Adapted from Serious Eats

Serves 4


For the Ribs:
2 racks of baby back ribs
1/2 tsp ginger powder
2 tsp freshly ground black pepper
1 1/2 tsp onion powder
1 tbsp ground chili
1/2 tsp kosher salt
1/2 cup packed brown sugar, divided
1 cup apple juice
1 (12-ounce) bottle of light-flavored beer

For the Glaze:
1/2 cup honey
1/2 cup sriracha
2 1/2 tbsp Asian chili sauce, divided

For the Noodles:
1tbsp chili oil
1/4 cup sliced mixed mushrooms
1 small fresh red chili, thinly sliced
2 medium garlic cloves, thinly sliced
5 cups homemade or store-bought low-sodium chicken broth
12 ounces fresh (8 ounces dried) Chinese egg noodles
2 scallions, thinly sliced
1/4 cup chopped fresh cilantro


1.  Adjust oven rack to middle position & preheat oven to 275 degrees.  Combine ginger, black pepper, onion powder, chili powder, salt, & 1/4 cup brown sugar in a small bowl.  Mix thoroughly with fingertips.

2.  Place ribs on a large, foil-lined baking sheet & coat with rub on all surfaces.  Place in the oven to roast until fat is beginning to render & ribs are softened, 1 1/2 to 2 hours.  Meanwhile, lay two 12- by 24-inch sheets of heavy duty aluminium foil out on the countertop & fold their edges tightly together to form one large sheet.

3.  Remove ribs from oven & set them on top of the foil.  Return them to the rimmed baking sheet with the foil.  Pour apple juice & beer on top of the ribs, then fold up foil & seal tightly to create an enclosed package.  Return to oven & continue cooking until ribs are completely tender, about 1 hour longer.
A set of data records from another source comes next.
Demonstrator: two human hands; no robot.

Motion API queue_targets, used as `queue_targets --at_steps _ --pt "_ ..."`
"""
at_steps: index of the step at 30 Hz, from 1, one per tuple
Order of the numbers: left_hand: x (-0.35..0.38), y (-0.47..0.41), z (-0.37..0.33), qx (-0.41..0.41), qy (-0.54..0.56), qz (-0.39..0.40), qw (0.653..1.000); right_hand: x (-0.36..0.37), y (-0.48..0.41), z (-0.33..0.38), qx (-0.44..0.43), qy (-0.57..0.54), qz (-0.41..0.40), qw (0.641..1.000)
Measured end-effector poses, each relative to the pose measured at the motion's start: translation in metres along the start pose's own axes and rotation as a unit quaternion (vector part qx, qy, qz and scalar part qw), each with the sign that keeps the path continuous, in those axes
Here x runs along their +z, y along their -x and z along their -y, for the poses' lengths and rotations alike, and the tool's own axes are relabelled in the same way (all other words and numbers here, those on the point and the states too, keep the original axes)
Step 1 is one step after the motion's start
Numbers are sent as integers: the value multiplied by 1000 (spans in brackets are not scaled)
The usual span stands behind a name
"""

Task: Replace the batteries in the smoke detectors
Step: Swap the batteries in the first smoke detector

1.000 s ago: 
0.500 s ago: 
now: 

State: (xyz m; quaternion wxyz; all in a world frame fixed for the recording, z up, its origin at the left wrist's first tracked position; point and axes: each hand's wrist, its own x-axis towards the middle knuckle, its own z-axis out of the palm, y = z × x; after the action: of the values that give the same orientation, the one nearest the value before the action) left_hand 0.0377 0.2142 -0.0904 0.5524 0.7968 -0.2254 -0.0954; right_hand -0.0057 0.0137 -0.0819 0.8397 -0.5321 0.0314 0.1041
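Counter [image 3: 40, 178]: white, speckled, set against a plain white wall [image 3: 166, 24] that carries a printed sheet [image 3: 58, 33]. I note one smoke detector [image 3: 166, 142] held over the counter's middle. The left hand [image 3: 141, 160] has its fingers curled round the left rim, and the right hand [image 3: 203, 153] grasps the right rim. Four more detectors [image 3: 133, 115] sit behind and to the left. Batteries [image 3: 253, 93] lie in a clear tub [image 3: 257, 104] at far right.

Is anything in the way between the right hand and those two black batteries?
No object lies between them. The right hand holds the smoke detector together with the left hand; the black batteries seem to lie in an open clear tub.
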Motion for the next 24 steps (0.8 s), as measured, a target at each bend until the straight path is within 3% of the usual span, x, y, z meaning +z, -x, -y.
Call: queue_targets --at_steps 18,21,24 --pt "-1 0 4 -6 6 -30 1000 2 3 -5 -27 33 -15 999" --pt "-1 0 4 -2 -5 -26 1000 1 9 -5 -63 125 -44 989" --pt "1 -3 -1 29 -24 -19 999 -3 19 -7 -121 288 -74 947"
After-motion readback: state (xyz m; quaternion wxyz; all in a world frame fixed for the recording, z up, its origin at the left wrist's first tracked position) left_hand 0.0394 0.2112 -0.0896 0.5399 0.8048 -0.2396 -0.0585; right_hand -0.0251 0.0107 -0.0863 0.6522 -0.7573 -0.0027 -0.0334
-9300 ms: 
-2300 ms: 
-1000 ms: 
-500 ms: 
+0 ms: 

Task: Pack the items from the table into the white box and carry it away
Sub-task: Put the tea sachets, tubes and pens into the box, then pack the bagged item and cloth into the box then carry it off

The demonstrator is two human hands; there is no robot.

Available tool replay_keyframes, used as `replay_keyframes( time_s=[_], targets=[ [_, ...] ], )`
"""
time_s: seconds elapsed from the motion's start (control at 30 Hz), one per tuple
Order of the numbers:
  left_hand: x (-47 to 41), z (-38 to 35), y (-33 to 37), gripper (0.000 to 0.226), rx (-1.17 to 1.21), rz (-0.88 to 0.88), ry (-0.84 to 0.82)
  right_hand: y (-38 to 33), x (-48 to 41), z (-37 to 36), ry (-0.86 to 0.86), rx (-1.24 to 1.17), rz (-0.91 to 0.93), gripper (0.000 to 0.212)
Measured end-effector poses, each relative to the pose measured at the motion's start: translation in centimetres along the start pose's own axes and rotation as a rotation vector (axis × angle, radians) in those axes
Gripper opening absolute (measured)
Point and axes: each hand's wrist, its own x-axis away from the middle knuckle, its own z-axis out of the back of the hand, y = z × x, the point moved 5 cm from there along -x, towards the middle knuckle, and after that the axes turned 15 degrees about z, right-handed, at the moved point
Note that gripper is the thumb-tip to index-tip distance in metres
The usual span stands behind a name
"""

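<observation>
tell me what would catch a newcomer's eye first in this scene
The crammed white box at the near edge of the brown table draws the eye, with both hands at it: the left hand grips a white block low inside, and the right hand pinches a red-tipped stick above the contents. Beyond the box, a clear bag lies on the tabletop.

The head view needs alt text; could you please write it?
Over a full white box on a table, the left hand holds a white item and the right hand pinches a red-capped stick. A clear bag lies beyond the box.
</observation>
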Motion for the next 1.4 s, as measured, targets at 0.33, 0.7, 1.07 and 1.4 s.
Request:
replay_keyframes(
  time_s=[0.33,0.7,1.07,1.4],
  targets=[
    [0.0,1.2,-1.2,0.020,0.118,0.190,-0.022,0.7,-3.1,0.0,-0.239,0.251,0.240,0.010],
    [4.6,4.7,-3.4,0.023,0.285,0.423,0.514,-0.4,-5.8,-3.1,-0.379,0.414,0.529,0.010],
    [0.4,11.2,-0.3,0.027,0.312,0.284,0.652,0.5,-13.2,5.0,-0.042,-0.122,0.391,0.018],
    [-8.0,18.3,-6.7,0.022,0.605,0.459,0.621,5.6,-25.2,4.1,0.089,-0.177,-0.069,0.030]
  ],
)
4.  While the ribs are cooking, prepare the glaze by mixing honey, Sriracha, 1 1/2 tbsp chili sauce & remaining 1/4 cup brown sugar in a small bowl.  Remove ribs from oven & raise oven temperature to 375 degrees.  Discard liquid, return ribs to baking sheet & generously brush with glaze.  Return to oven until glaze is burnished & sticky, 15 to 20 minutes longer.  Remove from oven & set aside, loosely tented with foil.

5.  Heat chili oil in a medium skillet over medium-high heat until shimmering.  Add mushrooms & cook, stirring, until tender, about 3 minutes.  Add sliced fresh chili & garlic & cook, stirring constantly, until fragrant, about 1 minute longer.  Transfer to a bowl & set aside.

6.  Bring chicken broth to a boil over high heat.  Add egg noodles & cook according to package directions (fresh noodles will be ready in 2 to 3 minutes).  Transfer to a large bowl.  Add mushroom mixture to noodles, along with remaining 1 tbsp chili sauce.  Toss to combine.

7.  Divide noodles among four deep-sided bowls.  Slice ribs & place a few in each bowl of noodles.  Garnish with scallions & cilantro & serve immediately.